Прошло три года. Какие три года!.. Разве их рассказать? Я ещё долго мучилась с Глебом. Расстались… Мне двадцать лет. Мориц, вы умны. И, может быть – вы поймете.

Один знакомый, не влюблённый, слава Богу! Захотел привести ко мне друга, – "палата ума, воспитанный, сдержанный в чувствах". Но случилось, что в назначенный день знакомый был телеграммой вызван, – и – попросив разрешения по телефону, тот – "палата ума" – пришел один. Была прелесть в незнакомом скромном человеке, с тенью застенчивости в дружеской улыбке, переступившем порог. С первого же вечера, далеко за полночь продлившегося, – дружба. Когда он ушел, я была не одинока на свете, но свободна более, чем до того: этот человек, если и полюбит меня, не наложит руку ни на какое свойство, не внесёт тяжести в мои дни. И мы – видимся.

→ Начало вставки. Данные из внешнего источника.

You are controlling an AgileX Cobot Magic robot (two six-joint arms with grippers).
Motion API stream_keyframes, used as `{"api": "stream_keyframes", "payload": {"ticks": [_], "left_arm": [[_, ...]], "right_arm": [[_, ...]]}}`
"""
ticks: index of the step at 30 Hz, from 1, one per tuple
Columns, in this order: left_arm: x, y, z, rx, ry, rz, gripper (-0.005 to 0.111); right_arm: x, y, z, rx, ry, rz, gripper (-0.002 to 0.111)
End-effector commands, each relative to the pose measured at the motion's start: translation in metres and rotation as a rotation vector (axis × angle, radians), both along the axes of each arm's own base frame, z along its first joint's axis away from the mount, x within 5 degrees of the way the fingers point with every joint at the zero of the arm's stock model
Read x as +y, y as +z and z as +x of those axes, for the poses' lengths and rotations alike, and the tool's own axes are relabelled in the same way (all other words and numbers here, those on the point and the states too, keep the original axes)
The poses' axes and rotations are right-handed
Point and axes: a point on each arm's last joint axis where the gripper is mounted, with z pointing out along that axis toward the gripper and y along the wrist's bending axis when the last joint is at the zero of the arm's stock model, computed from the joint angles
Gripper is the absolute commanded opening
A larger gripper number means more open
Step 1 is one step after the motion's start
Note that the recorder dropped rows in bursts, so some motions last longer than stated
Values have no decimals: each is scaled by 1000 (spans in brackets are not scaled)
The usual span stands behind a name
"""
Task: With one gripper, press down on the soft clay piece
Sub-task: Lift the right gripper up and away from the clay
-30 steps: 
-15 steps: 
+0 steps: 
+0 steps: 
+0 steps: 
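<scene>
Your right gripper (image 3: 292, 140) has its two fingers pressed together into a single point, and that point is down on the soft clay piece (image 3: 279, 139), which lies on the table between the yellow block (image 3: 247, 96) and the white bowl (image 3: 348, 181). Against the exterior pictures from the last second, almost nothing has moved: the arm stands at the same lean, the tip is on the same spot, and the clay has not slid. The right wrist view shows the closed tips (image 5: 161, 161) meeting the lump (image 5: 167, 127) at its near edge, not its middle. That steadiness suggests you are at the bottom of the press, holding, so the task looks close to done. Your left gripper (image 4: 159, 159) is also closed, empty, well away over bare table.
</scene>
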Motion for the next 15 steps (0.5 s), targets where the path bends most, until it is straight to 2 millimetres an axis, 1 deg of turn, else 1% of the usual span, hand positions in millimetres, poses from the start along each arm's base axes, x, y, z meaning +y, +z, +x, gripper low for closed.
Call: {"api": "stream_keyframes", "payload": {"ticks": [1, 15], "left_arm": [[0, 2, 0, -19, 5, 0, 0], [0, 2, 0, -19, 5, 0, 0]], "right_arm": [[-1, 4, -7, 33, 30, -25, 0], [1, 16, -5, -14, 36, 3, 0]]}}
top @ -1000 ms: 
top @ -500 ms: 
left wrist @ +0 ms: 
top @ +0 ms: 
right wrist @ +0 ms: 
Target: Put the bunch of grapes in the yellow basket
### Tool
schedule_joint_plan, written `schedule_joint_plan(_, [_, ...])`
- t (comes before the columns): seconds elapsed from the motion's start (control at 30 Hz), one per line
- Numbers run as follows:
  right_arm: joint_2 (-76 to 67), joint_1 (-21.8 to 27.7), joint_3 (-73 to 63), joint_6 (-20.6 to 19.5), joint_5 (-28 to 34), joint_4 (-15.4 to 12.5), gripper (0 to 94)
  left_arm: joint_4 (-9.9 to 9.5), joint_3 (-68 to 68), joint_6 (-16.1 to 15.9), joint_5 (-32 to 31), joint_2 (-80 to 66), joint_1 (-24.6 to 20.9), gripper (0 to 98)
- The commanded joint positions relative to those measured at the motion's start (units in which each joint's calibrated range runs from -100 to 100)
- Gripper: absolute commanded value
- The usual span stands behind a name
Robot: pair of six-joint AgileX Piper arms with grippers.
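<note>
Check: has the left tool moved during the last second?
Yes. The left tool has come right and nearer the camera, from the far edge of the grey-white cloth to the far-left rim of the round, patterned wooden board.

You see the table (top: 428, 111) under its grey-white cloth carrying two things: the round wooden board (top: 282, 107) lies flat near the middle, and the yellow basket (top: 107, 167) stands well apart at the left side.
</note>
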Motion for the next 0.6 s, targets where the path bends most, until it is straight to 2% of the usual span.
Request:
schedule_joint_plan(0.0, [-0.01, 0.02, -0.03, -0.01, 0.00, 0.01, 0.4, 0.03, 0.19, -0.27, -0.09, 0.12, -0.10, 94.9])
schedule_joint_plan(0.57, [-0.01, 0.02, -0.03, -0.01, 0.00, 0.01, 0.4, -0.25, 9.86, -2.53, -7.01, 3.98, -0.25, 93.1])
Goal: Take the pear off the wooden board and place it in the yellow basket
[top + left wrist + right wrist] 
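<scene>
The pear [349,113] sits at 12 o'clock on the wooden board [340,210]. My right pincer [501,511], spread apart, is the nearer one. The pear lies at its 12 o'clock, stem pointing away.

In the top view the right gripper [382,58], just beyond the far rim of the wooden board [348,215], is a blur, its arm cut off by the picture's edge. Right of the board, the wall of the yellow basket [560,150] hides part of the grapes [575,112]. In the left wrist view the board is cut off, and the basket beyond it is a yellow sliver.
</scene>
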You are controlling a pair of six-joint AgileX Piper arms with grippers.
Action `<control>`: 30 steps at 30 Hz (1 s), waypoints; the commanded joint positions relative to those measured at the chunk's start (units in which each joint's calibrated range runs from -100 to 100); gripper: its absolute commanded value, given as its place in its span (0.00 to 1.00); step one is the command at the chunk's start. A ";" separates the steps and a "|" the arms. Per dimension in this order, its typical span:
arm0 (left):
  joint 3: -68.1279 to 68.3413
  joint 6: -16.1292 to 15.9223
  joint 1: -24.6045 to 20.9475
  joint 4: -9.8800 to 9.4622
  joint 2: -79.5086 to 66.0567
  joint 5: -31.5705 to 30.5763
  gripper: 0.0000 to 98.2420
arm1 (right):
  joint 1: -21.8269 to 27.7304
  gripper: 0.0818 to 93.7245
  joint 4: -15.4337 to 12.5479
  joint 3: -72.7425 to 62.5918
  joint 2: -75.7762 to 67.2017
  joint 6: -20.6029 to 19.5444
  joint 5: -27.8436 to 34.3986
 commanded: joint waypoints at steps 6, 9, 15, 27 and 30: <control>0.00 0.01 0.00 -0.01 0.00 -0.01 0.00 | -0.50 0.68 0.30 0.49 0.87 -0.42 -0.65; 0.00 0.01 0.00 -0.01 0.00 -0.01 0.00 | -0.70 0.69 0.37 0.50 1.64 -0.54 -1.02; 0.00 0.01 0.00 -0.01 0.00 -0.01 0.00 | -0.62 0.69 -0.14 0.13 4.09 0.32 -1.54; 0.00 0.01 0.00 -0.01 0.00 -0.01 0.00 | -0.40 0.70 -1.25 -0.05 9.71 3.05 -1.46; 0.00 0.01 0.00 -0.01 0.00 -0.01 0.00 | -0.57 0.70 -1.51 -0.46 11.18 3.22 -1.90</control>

Я стою, прислонясь о вешалку, не зажигая света. Рассвет. Он в пальто, держит в руке книги и шапку. Я почти не вижу лица. Вижу белый блик, окруженный чем‑то черным (мех). Мы шутим, мы все время шутим. Он хочет идти. Я все не отпускаю его, он называет меня безжалостной – ведь он не успеет отдохнуть до занятий. Он кончает второе высшее учебное заведение. Он просит меня начинать заниматься, а я говорю, что поеду его провожать на вокзал, когда его возьмут на войну, и на сутки приеду ухаживать за ним, если он заболеет. Отчего, когда я прощаюсь с человеком, мне всегда кажется, что я вижу его в последний раз?

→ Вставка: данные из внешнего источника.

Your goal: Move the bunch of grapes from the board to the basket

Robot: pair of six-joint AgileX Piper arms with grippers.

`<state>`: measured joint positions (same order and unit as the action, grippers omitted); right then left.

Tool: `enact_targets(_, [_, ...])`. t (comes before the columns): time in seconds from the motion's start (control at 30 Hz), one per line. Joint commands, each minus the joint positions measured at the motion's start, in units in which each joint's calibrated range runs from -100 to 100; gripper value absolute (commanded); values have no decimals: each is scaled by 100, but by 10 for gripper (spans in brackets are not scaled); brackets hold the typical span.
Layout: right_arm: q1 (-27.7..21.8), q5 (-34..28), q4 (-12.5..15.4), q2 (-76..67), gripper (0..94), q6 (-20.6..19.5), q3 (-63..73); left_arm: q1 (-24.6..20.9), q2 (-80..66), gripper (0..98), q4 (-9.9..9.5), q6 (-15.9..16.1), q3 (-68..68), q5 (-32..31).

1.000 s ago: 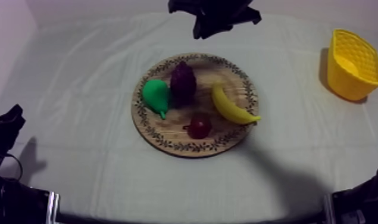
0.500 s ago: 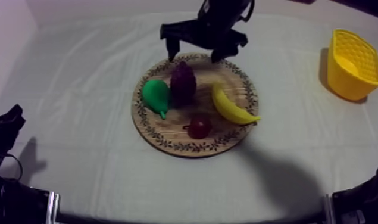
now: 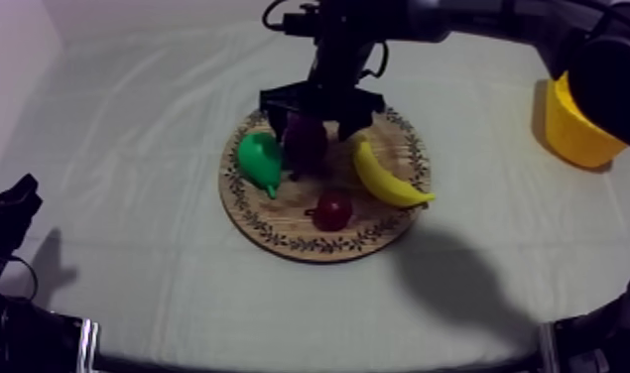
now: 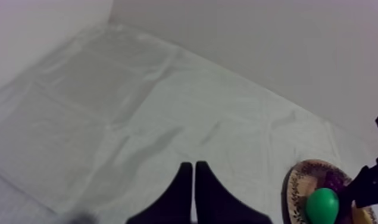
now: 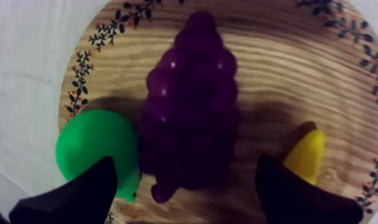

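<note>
Right gripper [image 3: 312, 124] hangs over the board [image 3: 309, 238], fingers spread wide and straddling the grapes [image 3: 305, 147], one tip by the pear [image 3: 260, 159], the other by the banana [image 3: 383, 177]; nothing pinched. Grapes lie on the board, just beside the pear; basket [image 3: 576, 139] well apart at the table's right. Left gripper [image 4: 193, 170] low over the cloth [image 4: 137, 107], fingers pressed together on nothing.

Wooden board [image 3: 279, 230]: brown grain, dark leafy vine pattern round the rim. On it: bunch of grapes [image 5: 191, 101] dark purple at 12 o'clock, pear [image 3: 260, 159] bright green at 9, banana [image 3: 386, 177] yellow at 3, small red fruit [image 3: 332, 209] at 6. Basket [image 3: 565, 131] yellow. Tabletop [image 3: 130, 149] cloth grey-white. Right gripper [image 5: 185, 182] fingers [image 5: 78, 199] black.
</note>
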<state>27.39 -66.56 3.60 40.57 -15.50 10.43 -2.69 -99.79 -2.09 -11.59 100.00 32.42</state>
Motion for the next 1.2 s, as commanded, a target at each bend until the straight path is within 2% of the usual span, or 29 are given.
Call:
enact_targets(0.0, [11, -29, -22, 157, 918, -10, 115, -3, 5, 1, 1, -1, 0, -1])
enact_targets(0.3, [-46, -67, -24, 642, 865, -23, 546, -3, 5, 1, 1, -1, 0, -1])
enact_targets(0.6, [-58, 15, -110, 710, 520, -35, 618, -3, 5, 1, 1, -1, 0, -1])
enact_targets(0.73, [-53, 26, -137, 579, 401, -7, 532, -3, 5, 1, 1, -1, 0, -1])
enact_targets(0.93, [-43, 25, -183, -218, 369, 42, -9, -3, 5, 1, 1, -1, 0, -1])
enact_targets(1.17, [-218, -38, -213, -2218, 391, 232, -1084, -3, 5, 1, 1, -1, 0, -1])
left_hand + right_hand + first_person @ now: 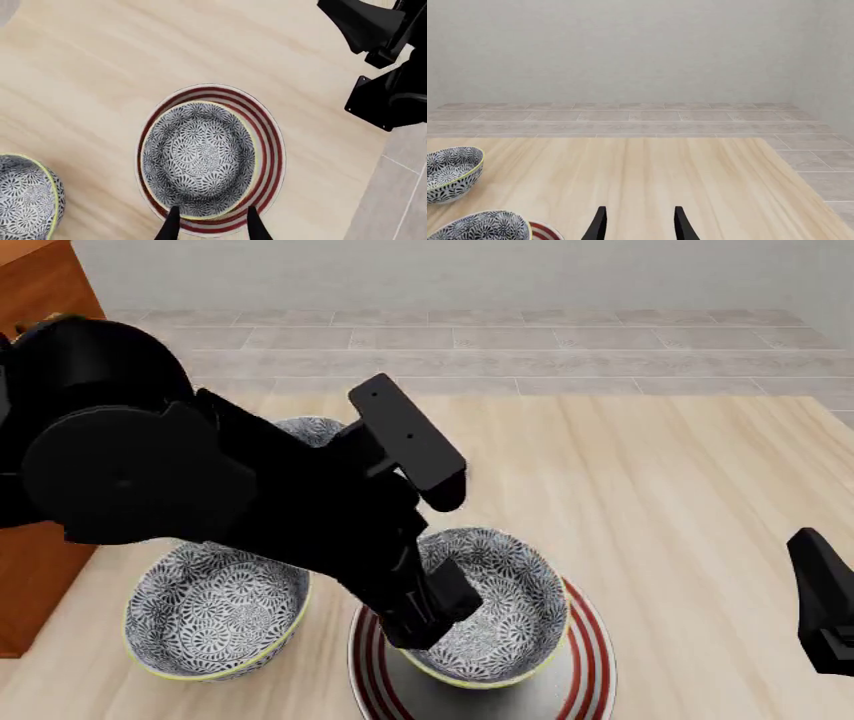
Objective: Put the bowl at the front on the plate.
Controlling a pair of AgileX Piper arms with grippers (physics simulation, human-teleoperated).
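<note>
Far left on the counter (pixel 694 490), a second patterned bowl (pixel 214 615) sits empty and upright, a third bowl (pixel 314 430) behind it. Next over, the bowl (pixel 501 605) rests on the plate (pixel 594 665), mouth up, nothing inside, off-center. The left hand (pixel 210 222) hovers just above its rim, fingers spread. Right hand (pixel 637 222): spread too, well apart over bare wood.
</note>
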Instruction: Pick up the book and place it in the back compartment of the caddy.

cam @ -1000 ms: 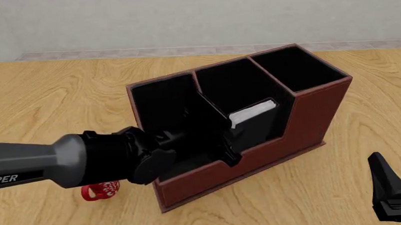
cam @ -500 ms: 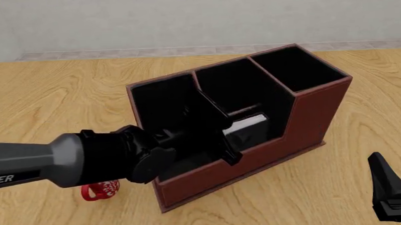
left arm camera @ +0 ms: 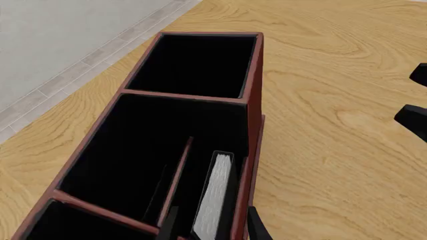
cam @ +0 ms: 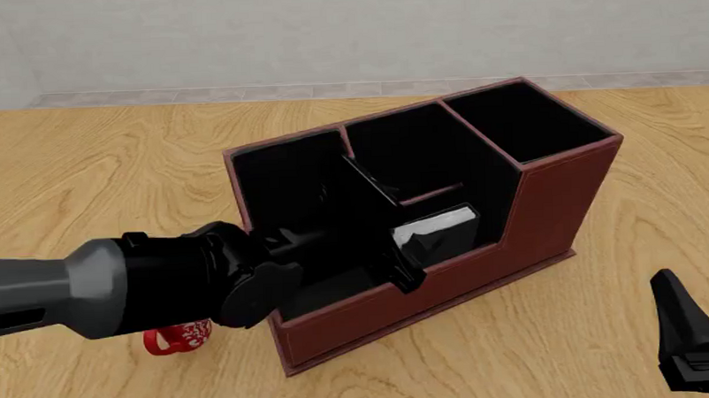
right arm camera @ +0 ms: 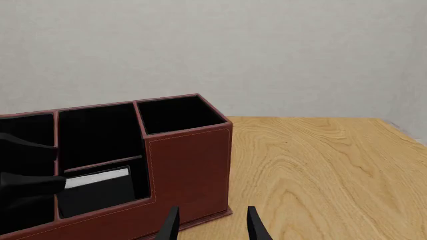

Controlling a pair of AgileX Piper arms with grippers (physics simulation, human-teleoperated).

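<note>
The black book (cam: pixel 441 236) with white page edges stands on edge inside the back compartment (cam: pixel 469 264), behind the low cut-down wall of the reddish-brown caddy (cam: pixel 549 205). My left gripper (cam: pixel 406 255) reaches into that pocket. In the left wrist view its fingers straddle the book (left arm camera: pixel 215 197), with a small gap on each side, so the left gripper (left arm camera: pixel 212 227) is open. The right wrist view shows the book (right arm camera: pixel 97 192) behind the low wall of the caddy (right arm camera: pixel 190 160). My right gripper (cam: pixel 690 342) hovers open and empty near the table's front right.
A white-and-red mug (cam: pixel 176 338) lies on the table under my left arm, left of the caddy's near corner. Two tall pockets (cam: pixel 517 118) and a long pocket (cam: pixel 283 179) fill the rest of the caddy. A grey wall stands behind the table.
The book has sunk from above the low wall down into the shallow pocket, and my left arm has dropped slightly with it. The right arm has not moved.
</note>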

Я не вижу лица, но чувствую на нем улыбку. Черный силуэт, белые пятна рук, держащих шляпу. Утро? Ночь? Все – призрак, все – сон. Мы выходим. Через косые переплеты стеклянного коридора падает ранний свет.

С медленной неизбежностью врастаем друг в друга. Он старше меня на десять лет. Все легко – как во сне, тихо и глубоко, как над колодцем, в котором не видно дна. Заботлив. Просит раньше ложиться. Уйдет, чтоб легла. Соглашаюсь. Я и без него с ним! Затем на такие просьбы – отказ: "Мне важно вас видеть. Зачем томиться вашим отсутствием? Не надо разбивать ритм…" Полулежу. Смотрю на него изучающе, задумчиво: все равно жизнь разобьет этот ритм, не надо её торопить… "Да, не надо".

Он стоит, уже встав идти, докуривает папироску, курим оба. В синей завесе я слабо вижу его.

– Ритм, вы сказали? – всем надо управлять, – и тихонечко гасит папиросу о пепельницу.

Гляжу, молча. Он уйдет, надо будет спать, вставать, есть, говорить с людьми.

Он ещё здесь? Может быть – уже нет? В доме так тихо…

– Когда вы уходите, мне кажется, это последний раз…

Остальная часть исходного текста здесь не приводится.